The good news: the federal rules are unusually specific and unusually patient-friendly. 42 CFR §412 Subpart P (IRF), 42 CFR §409 Subpart C and the CMS Medicare Benefit Policy Manual Chapter 8 (SNF), 42 CFR §412.23(e) (LTAC), and the Jimmo v. Sebelius Settlement (2013) collectively define a coverage standard that most insurer denials don't actually meet. A successful appeal turns the federal regulation back on the insurer's policy.
This guide walks through the most common denials for IRF, SNF, LTAC, and level-of-care downgrades — and the exact citations that overturn them.

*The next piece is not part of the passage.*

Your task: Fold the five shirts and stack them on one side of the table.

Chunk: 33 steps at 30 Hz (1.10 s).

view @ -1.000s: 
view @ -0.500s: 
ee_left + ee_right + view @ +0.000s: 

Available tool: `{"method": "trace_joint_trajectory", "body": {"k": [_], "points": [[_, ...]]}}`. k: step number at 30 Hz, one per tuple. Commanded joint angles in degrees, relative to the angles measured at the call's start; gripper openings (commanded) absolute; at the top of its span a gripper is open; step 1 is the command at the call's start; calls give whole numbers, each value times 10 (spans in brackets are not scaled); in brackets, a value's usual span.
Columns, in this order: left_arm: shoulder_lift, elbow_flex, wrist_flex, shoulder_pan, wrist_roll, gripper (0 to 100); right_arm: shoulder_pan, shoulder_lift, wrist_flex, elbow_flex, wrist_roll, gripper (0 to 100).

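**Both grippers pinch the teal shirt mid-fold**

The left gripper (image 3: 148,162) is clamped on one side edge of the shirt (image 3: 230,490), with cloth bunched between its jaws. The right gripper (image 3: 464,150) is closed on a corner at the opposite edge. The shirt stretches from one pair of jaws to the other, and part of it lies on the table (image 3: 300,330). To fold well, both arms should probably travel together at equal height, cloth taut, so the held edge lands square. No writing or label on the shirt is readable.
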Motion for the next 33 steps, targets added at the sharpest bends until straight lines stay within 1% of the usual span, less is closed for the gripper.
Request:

CMS-4201-F: the most important rule change of the past five years
In April 2023, CMS issued a Final Rule (CMS-4201-F, effective January 1, 2024) that fundamentally changed Medicare Advantage post-acute denials. The rule:
- Requires MA plans to cover at least the same scope as Original Medicare — including LCDs, NCDs, the Medicare Benefit Policy Manual, and the IRF / SNF / LTAC PPS regulations.
- Prohibits MA plans from applying internal coverage criteria more restrictive than Original Medicare — i.e., MCG, InterQual, or proprietary criteria cannot override the federal regulations.
- Requires that MA plans applying internal criteria for non-covered or unspecified items follow specific transparency rules — and that internal criteria must be consistent with publicly available evidence.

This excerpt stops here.